The people who are pushed into religion out of fear are the ones that I feel are missing out on an important part of being human and life. I would prefer to be a person with an open mind than a person who closes their mind out of negative experience or because they are trying so hard to be right. To me, it's a waste of time not to ponder. I think living spiritually is like living more with open eyes... you don't have to necessarily believe in something, but you keep your mind open and you tend to see life with more of a liberating perspective rather than a closed one... one that doesn't have to provide all the answers and that tells you you don't know everything. I cannot believe in something that suppresses doubt, criticism, and questions... all those are important parts of being human and I think are critical to being spiritual. It's perfectly normal to have questions and to doubt. So perhaps that's the biggest difference to this versus being 'religious'... but I know a lot of people who are religious who are definitely lean more towards the open minded side and are not all about the scripture. They may not be purists, but they use religion as a tool to reach God... so I can't believe every religious person out there is a whack job either because I've seen all sides.

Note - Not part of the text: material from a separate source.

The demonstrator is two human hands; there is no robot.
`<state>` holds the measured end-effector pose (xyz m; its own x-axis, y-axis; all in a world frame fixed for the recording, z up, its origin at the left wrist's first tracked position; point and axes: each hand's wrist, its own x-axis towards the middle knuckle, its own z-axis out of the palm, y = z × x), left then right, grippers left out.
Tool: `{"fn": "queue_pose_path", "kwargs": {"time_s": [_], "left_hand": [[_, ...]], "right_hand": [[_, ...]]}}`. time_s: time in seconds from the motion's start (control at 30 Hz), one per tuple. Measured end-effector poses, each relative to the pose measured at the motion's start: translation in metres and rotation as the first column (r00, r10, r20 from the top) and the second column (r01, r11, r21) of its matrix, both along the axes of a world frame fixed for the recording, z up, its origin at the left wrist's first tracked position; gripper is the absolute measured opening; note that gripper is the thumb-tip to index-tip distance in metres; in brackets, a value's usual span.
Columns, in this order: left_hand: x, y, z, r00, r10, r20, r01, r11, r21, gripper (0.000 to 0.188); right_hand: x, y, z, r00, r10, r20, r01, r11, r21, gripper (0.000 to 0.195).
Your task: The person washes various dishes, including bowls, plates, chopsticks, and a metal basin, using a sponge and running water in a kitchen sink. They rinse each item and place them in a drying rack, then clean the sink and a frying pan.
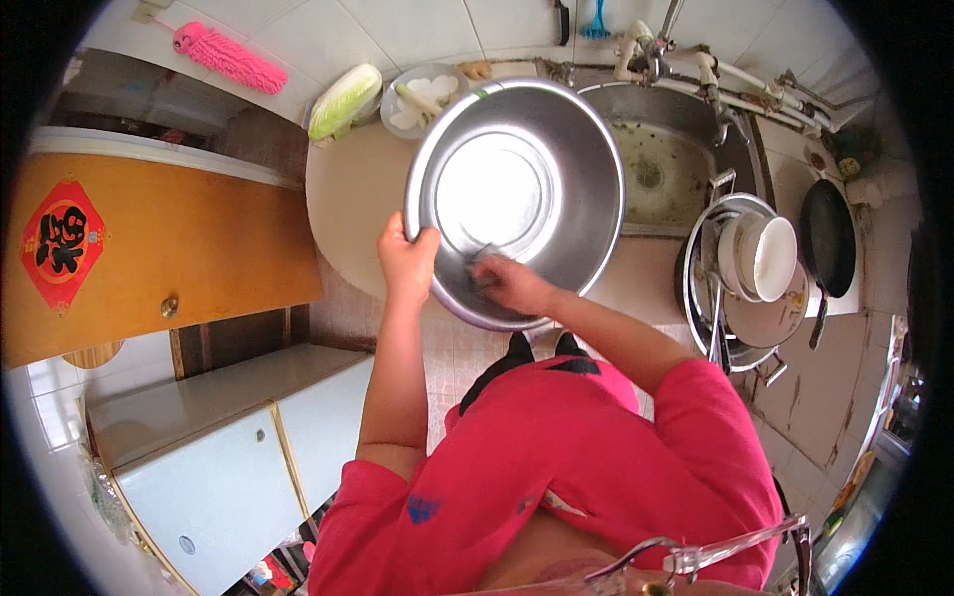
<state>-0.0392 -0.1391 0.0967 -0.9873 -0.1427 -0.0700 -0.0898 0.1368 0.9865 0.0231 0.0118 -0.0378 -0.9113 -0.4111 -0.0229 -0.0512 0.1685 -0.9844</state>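
Note:
A large stainless steel basin (581, 164) is tilted up before me, its hollow side facing me. My left hand (408, 257) grips the rim at the lower left, thumb on the inside. Inside the basin, near its lower wall, is my right hand (518, 284), slightly blurred. Its fingers are closed on what looks like a small dark scouring pad (477, 262), mostly hidden and too blurred to name surely. Bright light reflects off the basin's round bottom.
Behind the basin's right side lies a metal sink (663, 164) under taps and pipes. Stacked white bowls (768, 257) fill a metal pot at right, beside a black frying pan (829, 238). Chinese cabbage (345, 103) and a clear plate (402, 123) stand at the back left.

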Motion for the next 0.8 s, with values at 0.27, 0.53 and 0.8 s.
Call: {"fn": "queue_pose_path", "kwargs": {"time_s": [0.27, 0.53, 0.8], "left_hand": [[0.001, 0.009, 0.015, 0.993, -0.100, -0.066, 0.086, 0.978, -0.190, 0.016], [0.016, 0.044, 0.046, 0.968, -0.227, -0.107, 0.155, 0.878, -0.453, 0.012], [0.024, 0.053, 0.048, 0.955, -0.257, -0.148, 0.173, 0.888, -0.426, 0.011]], "right_hand": [[-0.077, -0.008, 0.129, 0.917, -0.338, 0.211, 0.374, 0.550, -0.747, 0.022], [-0.105, 0.023, 0.170, 0.495, -0.836, -0.239, 0.686, 0.544, -0.482, 0.014], [-0.155, 0.122, 0.134, 0.203, -0.954, 0.220, 0.896, 0.090, -0.435, 0.018]]}}
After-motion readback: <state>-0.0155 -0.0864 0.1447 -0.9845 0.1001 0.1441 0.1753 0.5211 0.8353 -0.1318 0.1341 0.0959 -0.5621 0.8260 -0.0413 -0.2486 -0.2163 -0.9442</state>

Anyway..I don't think everyone has to be attached to a religion or whatever to be spiritual and not everyone who is human has to be spiritual. There is so much more to life than just what religion you follow. I think it adds to the whole perspective and experience... but it's absolutely not necessary to be any of those things in order to have a fulfilling life or be a good person.

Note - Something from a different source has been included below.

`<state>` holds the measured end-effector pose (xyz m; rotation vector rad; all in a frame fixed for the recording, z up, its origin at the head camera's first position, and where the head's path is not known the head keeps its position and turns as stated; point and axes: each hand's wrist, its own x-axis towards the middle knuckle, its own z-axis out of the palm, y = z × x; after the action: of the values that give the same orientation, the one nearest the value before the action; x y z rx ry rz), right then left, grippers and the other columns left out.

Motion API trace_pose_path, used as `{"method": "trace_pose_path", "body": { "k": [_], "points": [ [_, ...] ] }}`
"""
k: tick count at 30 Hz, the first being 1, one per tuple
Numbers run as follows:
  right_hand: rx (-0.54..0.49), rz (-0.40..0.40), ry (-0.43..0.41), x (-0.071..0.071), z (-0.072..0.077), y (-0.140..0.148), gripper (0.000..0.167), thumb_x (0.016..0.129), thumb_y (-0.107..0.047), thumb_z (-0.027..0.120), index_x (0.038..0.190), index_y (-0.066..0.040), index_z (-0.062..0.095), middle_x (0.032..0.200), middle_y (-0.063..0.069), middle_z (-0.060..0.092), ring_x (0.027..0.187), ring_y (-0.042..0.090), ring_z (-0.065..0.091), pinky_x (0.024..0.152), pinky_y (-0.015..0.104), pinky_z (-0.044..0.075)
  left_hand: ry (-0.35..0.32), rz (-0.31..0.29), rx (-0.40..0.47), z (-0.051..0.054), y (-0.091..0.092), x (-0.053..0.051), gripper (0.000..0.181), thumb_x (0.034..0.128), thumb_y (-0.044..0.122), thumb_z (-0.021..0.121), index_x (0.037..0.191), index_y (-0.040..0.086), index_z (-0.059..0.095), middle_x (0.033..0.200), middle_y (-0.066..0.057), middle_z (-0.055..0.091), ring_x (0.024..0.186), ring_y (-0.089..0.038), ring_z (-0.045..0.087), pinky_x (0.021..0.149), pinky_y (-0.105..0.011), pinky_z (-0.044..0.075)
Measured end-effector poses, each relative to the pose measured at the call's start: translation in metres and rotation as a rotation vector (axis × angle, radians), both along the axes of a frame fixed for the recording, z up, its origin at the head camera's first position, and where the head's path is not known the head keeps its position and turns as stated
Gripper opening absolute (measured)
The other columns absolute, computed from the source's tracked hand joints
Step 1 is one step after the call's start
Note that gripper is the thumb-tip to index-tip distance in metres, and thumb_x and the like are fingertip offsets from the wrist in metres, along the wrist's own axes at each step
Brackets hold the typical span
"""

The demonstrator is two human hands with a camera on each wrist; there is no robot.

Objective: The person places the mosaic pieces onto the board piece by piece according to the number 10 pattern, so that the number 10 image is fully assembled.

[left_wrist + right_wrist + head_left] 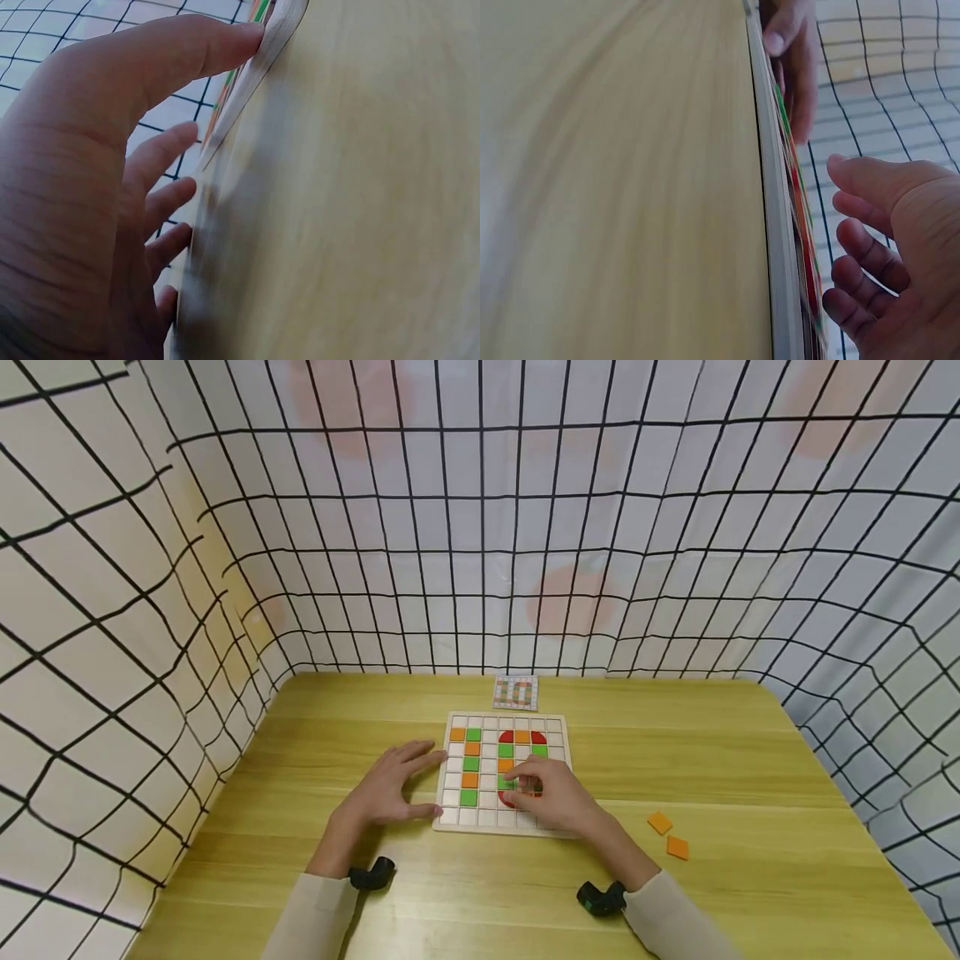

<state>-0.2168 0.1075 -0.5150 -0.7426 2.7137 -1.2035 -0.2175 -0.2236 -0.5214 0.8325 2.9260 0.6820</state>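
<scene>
A square white grid board (487, 817) lies on the wooden table with green, orange and red tiles in its cells. At its left side is my left hand (386, 785), thumb and forefinger spread along the edge. In the left wrist view the thumb tip touches the board's rim (251, 75). My right hand (555, 793) hovers over the right half of the board, thumb and forefinger near a green tile (505, 782). The right wrist view shows its fingers (866, 244) loosely bent, with nothing visible between them and the thumb. This hand hides some lower right cells.
Two loose orange tiles (660, 823) lie on the table to the right of the board. A small card with a coloured grid pattern (515, 692) lies behind the board. Black netting (517, 552) over white cloth surrounds the table's back and sides.
</scene>
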Motion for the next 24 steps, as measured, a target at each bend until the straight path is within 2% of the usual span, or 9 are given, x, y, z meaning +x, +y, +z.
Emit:
{"method": "trace_pose_path", "body": {
  "k": [6,9,13,18,24],
  "points": [
    [-0.008,-0.061,0.022,-0.001,0.002,0.039,0.021,0.091,-0.027,0.08,0.11,-0.02,0.079,0.091,-0.007,0.064,0.083,0.014,0.055,0.072,0.026,0.048,-0.019,0.006,-0.011,0.004,0.0,-0.001,0.087,0.0809,0.063,0.073,0.156,0.028,0.047,0.167,-0.008,0.035,0.156,-0.037,0.029,0.125,-0.065,0.019],
    [0.014,-0.123,0.008,0.001,0.004,0.06,0.022,0.09,-0.029,0.081,0.111,-0.022,0.078,0.091,-0.007,0.062,0.085,0.016,0.054,0.073,0.027,0.047,-0.024,0.005,-0.018,0.005,0.0,-0.001,0.086,0.081,0.064,0.072,0.156,0.029,0.047,0.168,-0.007,0.035,0.156,-0.037,0.028,0.125,-0.065,0.019],
    [0.054,-0.194,0.009,0.007,0.004,0.087,0.027,0.089,-0.035,0.082,0.112,-0.023,0.077,0.095,-0.005,0.064,0.089,0.017,0.055,0.077,0.029,0.049,-0.022,-0.001,-0.014,0.005,0.0,-0.002,0.086,0.0807,0.063,0.073,0.155,0.029,0.048,0.167,-0.007,0.036,0.156,-0.037,0.029,0.125,-0.065,0.02],
    [0.074,-0.221,0.046,0.015,0.002,0.114,0.035,0.087,-0.04,0.083,0.116,-0.021,0.077,0.1,-0.004,0.068,0.092,0.015,0.059,0.082,0.034,0.053,-0.022,-0.002,0.005,0.005,-0.001,0.0,0.086,0.08,0.061,0.074,0.155,0.027,0.05,0.166,-0.008,0.037,0.155,-0.039,0.029,0.125,-0.067,0.019],
    [0.156,-0.268,0.073,0.029,0.002,0.145,0.044,0.085,-0.048,0.083,0.118,-0.022,0.076,0.106,-0.006,0.069,0.097,0.014,0.062,0.086,0.04,0.055,-0.021,-0.01,0.012,0.004,0.001,0.001,0.085,0.0801,0.059,0.075,0.154,0.025,0.05,0.166,-0.01,0.038,0.155,-0.041,0.03,0.124,-0.068,0.019]
  ]
}}
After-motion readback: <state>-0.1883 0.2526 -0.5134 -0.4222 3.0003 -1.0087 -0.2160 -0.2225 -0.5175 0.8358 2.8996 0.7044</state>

BTW, I used to declare myself as an athiest in my younger years. It was a lot easier to avoid the rhetoric and labels... labels are something you want to avoid when you're trying to be open minded and figure this stuff out for yourself. I didn't want anyone elses opinions coloring what I felt was too personal for someone else to decide for me.  Some people push stuff because they have to because they need to believe in it enough themselves. That's fine and dandy, but I can't see how you are getting anything but an ego boost or a chip in your shoulder out of it.

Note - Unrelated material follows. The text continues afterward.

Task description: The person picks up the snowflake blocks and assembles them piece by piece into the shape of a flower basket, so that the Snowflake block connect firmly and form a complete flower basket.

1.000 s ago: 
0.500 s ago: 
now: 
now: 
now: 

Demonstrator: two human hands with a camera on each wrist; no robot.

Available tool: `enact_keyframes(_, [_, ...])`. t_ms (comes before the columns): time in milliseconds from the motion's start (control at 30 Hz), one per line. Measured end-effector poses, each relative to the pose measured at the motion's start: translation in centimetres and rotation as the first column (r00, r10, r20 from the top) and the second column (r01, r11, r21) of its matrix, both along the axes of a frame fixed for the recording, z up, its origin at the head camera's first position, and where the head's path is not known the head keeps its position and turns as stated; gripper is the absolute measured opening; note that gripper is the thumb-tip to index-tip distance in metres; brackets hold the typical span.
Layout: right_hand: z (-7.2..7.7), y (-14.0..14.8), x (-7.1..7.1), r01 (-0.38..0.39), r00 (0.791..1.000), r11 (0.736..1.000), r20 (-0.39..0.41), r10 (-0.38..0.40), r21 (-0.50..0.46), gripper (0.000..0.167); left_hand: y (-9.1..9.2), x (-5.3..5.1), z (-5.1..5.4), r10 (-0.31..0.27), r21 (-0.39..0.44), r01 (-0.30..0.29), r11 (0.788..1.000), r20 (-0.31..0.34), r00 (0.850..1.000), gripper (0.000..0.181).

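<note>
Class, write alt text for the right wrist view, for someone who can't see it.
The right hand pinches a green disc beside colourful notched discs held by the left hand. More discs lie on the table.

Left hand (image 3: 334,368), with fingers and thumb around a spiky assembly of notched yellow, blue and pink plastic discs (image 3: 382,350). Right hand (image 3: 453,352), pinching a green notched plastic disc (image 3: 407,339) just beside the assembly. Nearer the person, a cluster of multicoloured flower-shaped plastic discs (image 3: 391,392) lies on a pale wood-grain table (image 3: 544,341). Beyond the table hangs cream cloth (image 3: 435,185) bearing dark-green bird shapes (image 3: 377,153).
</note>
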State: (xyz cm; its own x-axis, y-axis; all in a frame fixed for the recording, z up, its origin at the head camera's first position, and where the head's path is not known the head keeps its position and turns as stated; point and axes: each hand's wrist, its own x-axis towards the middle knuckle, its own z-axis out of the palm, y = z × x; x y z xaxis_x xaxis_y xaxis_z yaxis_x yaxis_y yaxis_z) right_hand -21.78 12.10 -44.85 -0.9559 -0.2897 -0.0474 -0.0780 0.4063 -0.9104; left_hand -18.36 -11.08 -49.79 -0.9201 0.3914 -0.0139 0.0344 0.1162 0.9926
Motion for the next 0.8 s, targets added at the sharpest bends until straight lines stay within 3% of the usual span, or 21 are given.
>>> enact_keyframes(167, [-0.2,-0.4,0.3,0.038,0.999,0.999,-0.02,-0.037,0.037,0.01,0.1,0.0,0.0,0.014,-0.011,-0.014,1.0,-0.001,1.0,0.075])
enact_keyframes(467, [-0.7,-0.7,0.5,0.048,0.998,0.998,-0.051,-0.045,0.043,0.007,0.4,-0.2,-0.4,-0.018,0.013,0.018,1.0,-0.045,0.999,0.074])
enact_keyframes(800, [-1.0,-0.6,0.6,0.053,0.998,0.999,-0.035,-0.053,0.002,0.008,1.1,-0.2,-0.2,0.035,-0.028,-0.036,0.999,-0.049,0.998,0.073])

TLDR; Damn it, I need 50 posts! lol



Marucha said:

Anyway..I don't think everyone has to be attached to a religion or whatever to be spiritual and not everyone who is human has to be spiritual. There is so much more to life than just what religion you follow. I think it adds to the whole perspective and experience... but it's absolutely not necessary to be any of those things in order to have a fulfilling life or be a good person.

Nice post! I've always found religious/spiritual experiences to be fascinating. I always find it hard to not be moved when I read about them, especially when personal beliefs help people find happiness (or whatever you wish to call it). Personally, I've always felt these types of personal beliefs are the most powerful.

The part of your post I quoted reminded me of a quote from William James Varieties of Religious Experience. He's quoting an atheist or agnostic (can't remember) that feels perfectly content with his life while not believing in God. James' argument is that reliigous belief isn't for everyone, but those people who find solace in personal belief are justified in those beliefs.....I always liked William James.



GameOver22 said:
Marucha said:

Anyway..I don't think everyone has to be attached to a religion or whatever to be spiritual and not everyone who is human has to be spiritual. There is so much more to life than just what religion you follow. I think it adds to the whole perspective and experience... but it's absolutely not necessary to be any of those things in order to have a fulfilling life or be a good person.

Nice post! I've always found religious/spiritual experiences to be fascinating. I always find it hard to not be moved when I read about them, especially when personal beliefs help people find happiness (or whatever you wish to call it). Personally, I've always felt these types of personal beliefs are the most powerful.

The part of your post I quoted reminded me of a quote from William James Varieties of Religious Experience. He's quoting an atheist or agnostic (can't remember) that feels perfectly content with his life while not believing in God. James' argument is that reliigous belief isn't for everyone, but those people who find solace in personal belief are justified in those beliefs.....I always liked William James.


Thanks :) I don't know how to edit my posts or it's hard for me to word my thoughts simply, so I don't post often and I try to narrow my topics.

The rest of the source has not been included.